Uniqueness validation in CQRS Architecture
By Jérémie Chassaing on Wednesday, October 28, 2009, 15:05 - Domain Driven Design - Permalink
This is a short follow up on Bjarte’s Post.
There’s an important thing to consider when needing set validation : why ?
Why do these things need to be considered together and cannot just be handled separately ?
We can distinct two different parameters in uniqueness, Cardinality and Scope.
Cardinality
There are mainly two types of cardinality :
1 Cardinality
Only one employee can be the boss.
The model could provide a IsBoss property on every employee… But constancy would be very hard to achieve, especially in a CQRS architecture.
We should read the preceding rule as :
The company has only one boss. The boss is an employee.
Now, we can model a Boss property on the Company Aggregate Root that will reference the employee that is the boss. Changing the boss can now be an atomic and consistent operation.

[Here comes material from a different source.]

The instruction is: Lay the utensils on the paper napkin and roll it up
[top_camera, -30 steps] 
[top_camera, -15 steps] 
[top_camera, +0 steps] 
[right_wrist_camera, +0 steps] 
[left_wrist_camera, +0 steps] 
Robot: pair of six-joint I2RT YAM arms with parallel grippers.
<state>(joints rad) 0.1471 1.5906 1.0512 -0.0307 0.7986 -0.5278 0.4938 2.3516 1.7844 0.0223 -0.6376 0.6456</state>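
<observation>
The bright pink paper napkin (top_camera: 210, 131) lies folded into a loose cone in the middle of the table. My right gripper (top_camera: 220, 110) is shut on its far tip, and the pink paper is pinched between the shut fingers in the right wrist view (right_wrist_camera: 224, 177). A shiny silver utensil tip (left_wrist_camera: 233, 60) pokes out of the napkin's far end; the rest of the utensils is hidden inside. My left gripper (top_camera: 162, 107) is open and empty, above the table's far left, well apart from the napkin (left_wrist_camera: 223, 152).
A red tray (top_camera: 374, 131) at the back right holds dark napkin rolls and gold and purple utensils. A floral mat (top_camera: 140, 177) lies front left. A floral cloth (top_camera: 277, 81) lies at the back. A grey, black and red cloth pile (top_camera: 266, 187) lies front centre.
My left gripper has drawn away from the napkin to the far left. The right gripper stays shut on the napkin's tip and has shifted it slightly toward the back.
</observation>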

We can see that we had to introduce a upper level to manage it (we’ll se it in the Scope section).
n Cardinality
Employee should have different user names.
We can clearly see here that user names must be different because they’ll act as identifiers. This is the goal of almost any uniqueness constraint. The property will be used as a key in a lookup.
The 1 (or 2 or 3) cardinality also act this way. It’s a way to tag an entity. You can ask “who is the boss ?” and get the answer by a simple lookup at the Boss property that acts like a bucket in a hash table.
Scope
There is no such thing as global scope
Even when we say, “Employee should have different user names”, there is a implicit scope, the Company.
Even when we say, “You Id Card number should be unique”, understand, “at the Country scope”.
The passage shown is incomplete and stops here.